As a result of these columns, my books, and speaking engagements across the country, I receive a great number of calls, letters, and emails.
During the recent economic downturn, many of the people who have contacted me have suddenly found themselves in distressed situations. People who would have told you they were doing well just a month or two ago have suddenly lost their job and are facing foreclosure and potential bankruptcy in the near future.
The average American is 27 days from insolvency.
This means that if you cut off their income, they will run out of cash within 27 days. As we face layoffs across the country and a very tight job market in which to find a new position, it is not surprising that people are going into a crisis mode.
If you find yourself suddenly being one of these unfortunate statistics, there are several steps you can take that may help.
First and foremost, don’t panic. Fear is never your friend, and panic always produces pain. Calmly take inventory of your current situation, and try to rationally and creatively answer the following questions:
What are my options? Consider housing, transportation, employment, income opportunities, short term cash flow.
What are the benefits to this situation? New perspective? Full evaluation of all options? Learning opportunity for you? Teaching opportunity for others?

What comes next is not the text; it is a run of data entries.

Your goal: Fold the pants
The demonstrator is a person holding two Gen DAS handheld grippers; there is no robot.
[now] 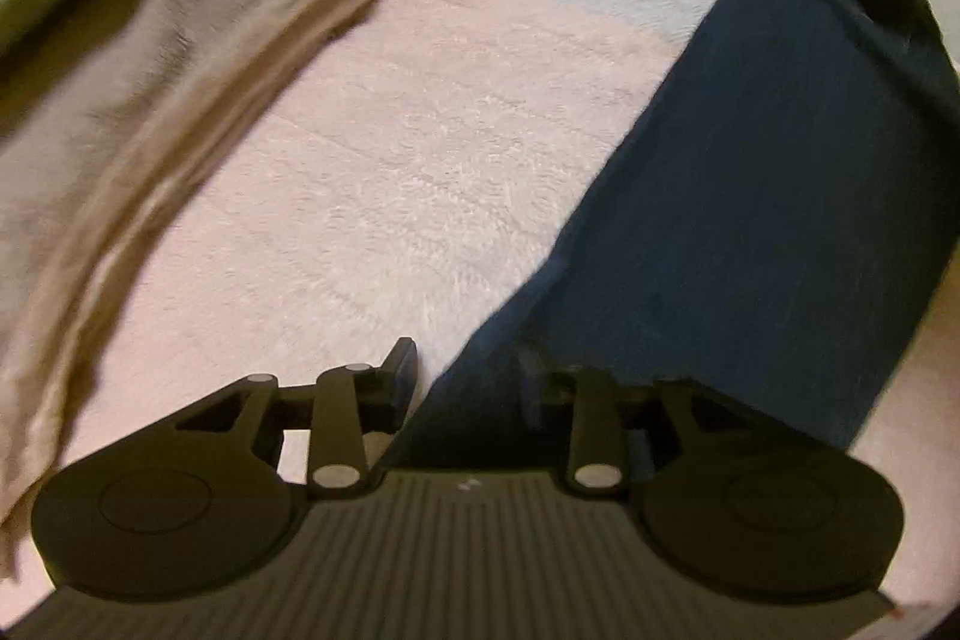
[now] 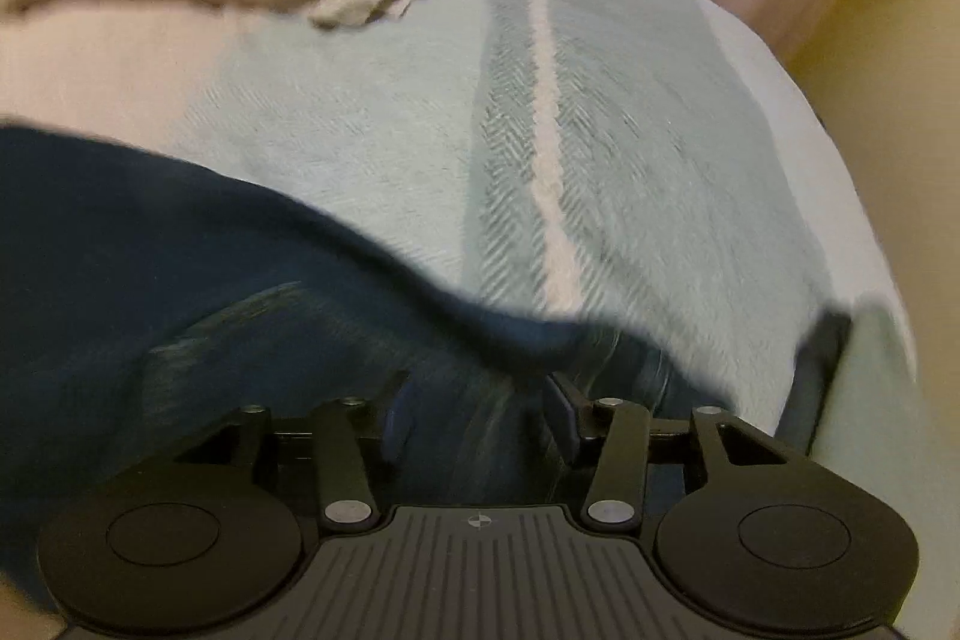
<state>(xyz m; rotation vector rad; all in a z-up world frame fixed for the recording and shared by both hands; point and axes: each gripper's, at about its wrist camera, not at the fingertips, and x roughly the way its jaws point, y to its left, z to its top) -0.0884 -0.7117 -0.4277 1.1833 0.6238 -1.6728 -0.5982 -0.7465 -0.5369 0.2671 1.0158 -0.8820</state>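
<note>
Dark blue jeans (image 1: 750, 196) lie stretched across a bed covered by a pink and pale green blanket (image 1: 390, 160). Left gripper (image 1: 465, 376) has its fingers spread apart, one edge of the denim lying between them. Right gripper (image 2: 480, 400), seen far right in the left view, pinches bunched denim. Beige pants (image 1: 150, 100) lie at far left.

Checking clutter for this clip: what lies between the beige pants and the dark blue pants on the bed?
In the left wrist view, only bare blanket, pink with a pale blue part farther off, lies between the beige pants and the dark blue pants. Nothing else sits there.
</note>
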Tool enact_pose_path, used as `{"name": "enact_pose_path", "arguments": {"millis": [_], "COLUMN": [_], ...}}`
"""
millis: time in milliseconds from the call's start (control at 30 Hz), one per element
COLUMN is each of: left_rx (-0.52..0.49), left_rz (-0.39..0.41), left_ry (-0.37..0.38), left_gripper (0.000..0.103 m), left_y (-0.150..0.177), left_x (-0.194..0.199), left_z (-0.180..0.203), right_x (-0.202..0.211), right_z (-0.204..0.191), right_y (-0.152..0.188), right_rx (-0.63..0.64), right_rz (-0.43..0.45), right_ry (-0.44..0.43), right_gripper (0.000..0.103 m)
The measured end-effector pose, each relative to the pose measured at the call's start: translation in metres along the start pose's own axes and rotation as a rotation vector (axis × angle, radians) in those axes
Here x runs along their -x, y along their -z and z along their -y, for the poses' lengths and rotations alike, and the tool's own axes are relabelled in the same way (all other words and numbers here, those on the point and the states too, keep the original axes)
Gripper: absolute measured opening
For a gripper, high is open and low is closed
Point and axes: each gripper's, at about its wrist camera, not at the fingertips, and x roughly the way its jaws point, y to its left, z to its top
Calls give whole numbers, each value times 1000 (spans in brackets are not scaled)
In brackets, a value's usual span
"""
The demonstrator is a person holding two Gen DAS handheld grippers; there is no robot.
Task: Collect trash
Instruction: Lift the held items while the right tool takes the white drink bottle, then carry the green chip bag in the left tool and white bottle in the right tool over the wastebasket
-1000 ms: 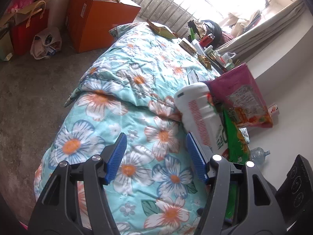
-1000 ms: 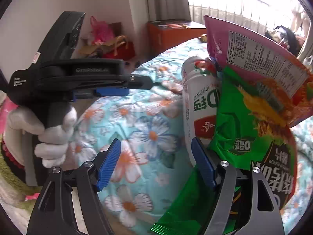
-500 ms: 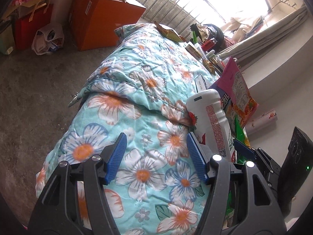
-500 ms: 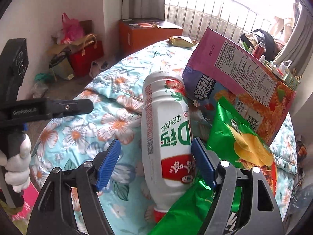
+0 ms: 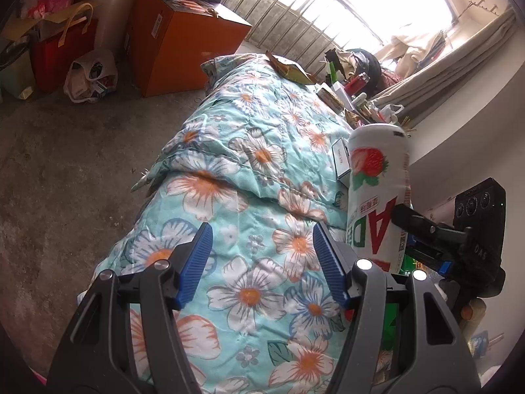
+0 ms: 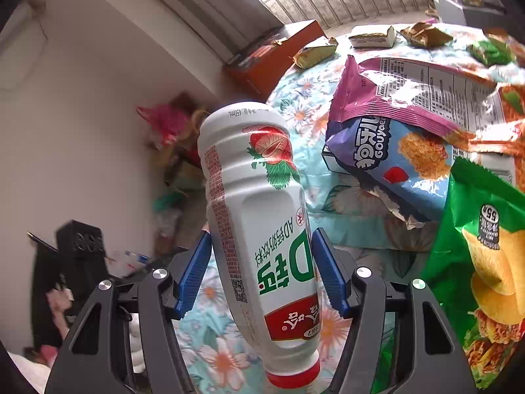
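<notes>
A white drink bottle (image 6: 259, 229) with a strawberry print and a red cap stands cap-down between my right gripper's (image 6: 261, 274) blue pads, which are shut on it. It also shows in the left wrist view (image 5: 377, 193), raised at the right beside the bed. My left gripper (image 5: 261, 267) is open and empty, low over the flowered quilt (image 5: 249, 177). A pink and blue snack bag (image 6: 410, 124) and a green chip bag (image 6: 485, 262) lie on the quilt right of the bottle.
Small gold wrappers (image 6: 315, 51) and a green one (image 6: 492, 51) lie farther along the quilt. An orange box (image 5: 183, 32), a red bag (image 5: 62, 49) and a white plastic bag (image 5: 92, 75) stand on the grey floor at left. Clutter crowds the windowsill (image 5: 354, 82).
My right gripper has closed on the white bottle and lifted it off the quilt, turning its view left. The snack bags now lie apart from it. My left gripper stayed open and barely moved.
</notes>
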Motion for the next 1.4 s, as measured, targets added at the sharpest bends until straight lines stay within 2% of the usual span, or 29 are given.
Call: {"name": "enact_pose_path", "arguments": {"millis": [133, 300, 467, 600, 733, 833, 933, 1067, 1133, 1400], "left_rx": [-36, -89, -150, -188, -215, -212, -205, -169, -150, -133], "left_rz": [-2, -28, -87, -137, -182, -226, -278, -345, -362, -414], "left_ry": [23, 77, 143, 182, 224, 259, 286, 320, 334, 336], "left_gripper": [60, 60, 60, 60, 60, 60, 60, 60, 60, 60], "left_y": [3, 9, 18, 25, 31, 38, 46, 52, 53, 59], "left_x": [3, -4, -23, -42, -57, -69, -83, -100, -104, -119], "left_z": [15, 42, 74, 95, 113, 124, 133, 137, 137, 140], "right_x": [33, 94, 168, 219, 252, 256, 236, 202, 194, 211], "right_z": [16, 40, 65, 86, 118, 146, 172, 198, 202, 162], "right_y": [-4, -1, 22, 55, 86, 103, 107, 108, 107, 94], "right_rx": [-116, -196, -218, -258, -362, -466, -552, -634, -642, -387], "right_rz": [98, 239, 336, 335, 338, 357, 343, 313, 312, 306], "right_ry": [-246, -408, -451, -442, -472, -385, -276, -81, -47, 98], "right_gripper": [61, 60, 59, 59, 59, 59, 59, 60, 60, 76]}}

How can you avoid this situation in the future, and what opportunities exist in helping others avoid challenges or recover from them?
List ways you can protect your attitude and the attitude of those around you during this challenge.
When looking back on a crisis situation, most people recognize it in hindsight as a turning point. Many people see the crisis as the beginning of a long downhill slide in their personal and professional life. Other people actually view the past crisis and preceding challenging times as a beneficial experience that got them closer to where they really wanted to be.
One of the biggest learning opportunities from these challenging economic times, whether you personally experience a crisis or not, is to commit to building an economic and career safety net around you that will serve you and your family during the next economic downturn.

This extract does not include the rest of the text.